■ What you are asked to do ■
Leave the pictures out and return every line below exactly.
################
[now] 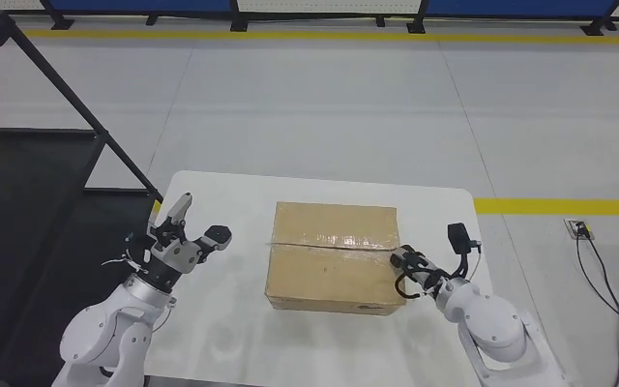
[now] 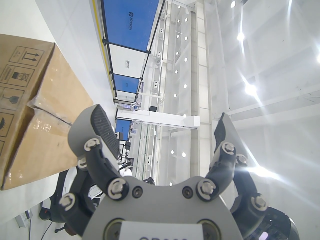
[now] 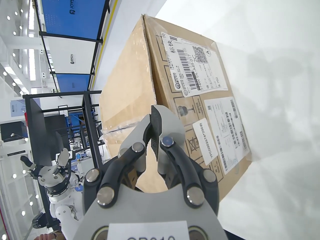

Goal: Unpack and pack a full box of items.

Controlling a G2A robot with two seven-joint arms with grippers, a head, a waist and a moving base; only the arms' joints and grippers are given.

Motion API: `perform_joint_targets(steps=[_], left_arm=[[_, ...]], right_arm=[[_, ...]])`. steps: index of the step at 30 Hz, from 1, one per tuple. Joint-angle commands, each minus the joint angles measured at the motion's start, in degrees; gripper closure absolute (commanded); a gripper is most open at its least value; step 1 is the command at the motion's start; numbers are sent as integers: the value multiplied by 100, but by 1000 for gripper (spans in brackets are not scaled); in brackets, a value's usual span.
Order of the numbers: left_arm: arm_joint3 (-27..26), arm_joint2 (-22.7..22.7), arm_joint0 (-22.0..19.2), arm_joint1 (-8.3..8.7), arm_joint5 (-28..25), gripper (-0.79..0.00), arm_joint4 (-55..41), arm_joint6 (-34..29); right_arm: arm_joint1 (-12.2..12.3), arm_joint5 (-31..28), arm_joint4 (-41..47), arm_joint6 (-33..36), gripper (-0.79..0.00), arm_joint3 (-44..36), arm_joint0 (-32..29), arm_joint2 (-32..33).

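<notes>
Cardboard box (image 1: pixel 334 256), taped shut, sits mid-frame on the white desk (image 1: pixel 232 198). Left gripper (image 1: pixel 201 221), lower left, is spread wide; right gripper (image 1: pixel 398 259), pressed together, sits just beside the box's right side.

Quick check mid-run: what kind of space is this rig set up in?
Probably a factory or test hall, not a home: yellow lane lines on a pale floor, blue partition panels along its edge, and rows of ceiling lights high overhead.

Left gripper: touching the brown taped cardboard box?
Apart. The top view shows the left gripper, fingers spread, with a strip of bare white table between it and the brown taped cardboard box.
</notes>
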Motion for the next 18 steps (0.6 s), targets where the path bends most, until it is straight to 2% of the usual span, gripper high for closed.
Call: perform_joint_targets(steps=[1, 10, 18], left_arm=[[0, 2, 8, 5, -9, -785, -2, 5], [-13, -45, 61, 26, -52, -785, -54, 29], [-34, -31, 60, 40, -87, -785, -91, 56]], right_arm=[[7, 14, 17, 30, 0, 58, 2, 36], [16, -242, 437, -141, 0, 123, -213, 351], [40, -471, 741, -22, 0, 289, -314, 565]])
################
■ Reply to the exercise ■
[now] 
[now] 
[now] 

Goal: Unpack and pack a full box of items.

Controlling a G2A robot with two seven-joint arms with grippers, a head, a waist and a moving base; only the arms' joints and grippers are given.

Motion API: `perform_joint_targets(steps=[_], left_arm=[[_, ...]], right_arm=[[_, ...]])`. steps: index of the step at 30 Hz, from 1, one per tuple. Joint-angle commands, each minus the joint angles measured at the motion's start, in degrees; gripper closure absolute (commanded); a gripper is most open at its least value; step 1 is the command at the motion's start; numbers are sent as integers: the value multiplied by 100, but by 1000 for gripper (spans in brackets are not scaled); in brackets, a value's usual span.
Order of the numbers: left_arm: arm_joint3 (-27..26), arm_joint2 (-22.7..22.7), arm_joint0 (-22.0..19.2), arm_joint1 (-8.3..8.7), arm_joint5 (-28..25), gripper (-0.79..0.00), arm_joint4 (-55..41), arm_joint6 (-34..29); right_arm: arm_joint1 (-12.2..12.3), arm_joint5 (-31..28), arm_joint4 (-41..47), arm_joint6 (-33..36), gripper (-0.79..0.00), arm_joint3 (-44..36), arm_joint0 (-32..29), arm_joint2 (-32..33).

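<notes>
Cardboard box (image 1: pixel 334 256), taped shut, sits mid-frame on the white desk (image 1: pixel 232 198). Left gripper (image 1: pixel 201 221), lower left, is spread wide; right gripper (image 1: pixel 398 259), pressed together, sits just beside the box's right side.

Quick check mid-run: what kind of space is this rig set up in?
Probably a factory or test hall, not a home: yellow lane lines on a pale floor, blue partition panels along its edge, and rows of ceiling lights high overhead.

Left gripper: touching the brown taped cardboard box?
Apart. The top view shows the left gripper, fingers spread, with a strip of bare white table between it and the brown taped cardboard box.
</notes>
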Motion for the next 18 steps (0.6 s), targets where the path bends most, until it is straight to 2% of the usual span, gripper high for closed.
Call: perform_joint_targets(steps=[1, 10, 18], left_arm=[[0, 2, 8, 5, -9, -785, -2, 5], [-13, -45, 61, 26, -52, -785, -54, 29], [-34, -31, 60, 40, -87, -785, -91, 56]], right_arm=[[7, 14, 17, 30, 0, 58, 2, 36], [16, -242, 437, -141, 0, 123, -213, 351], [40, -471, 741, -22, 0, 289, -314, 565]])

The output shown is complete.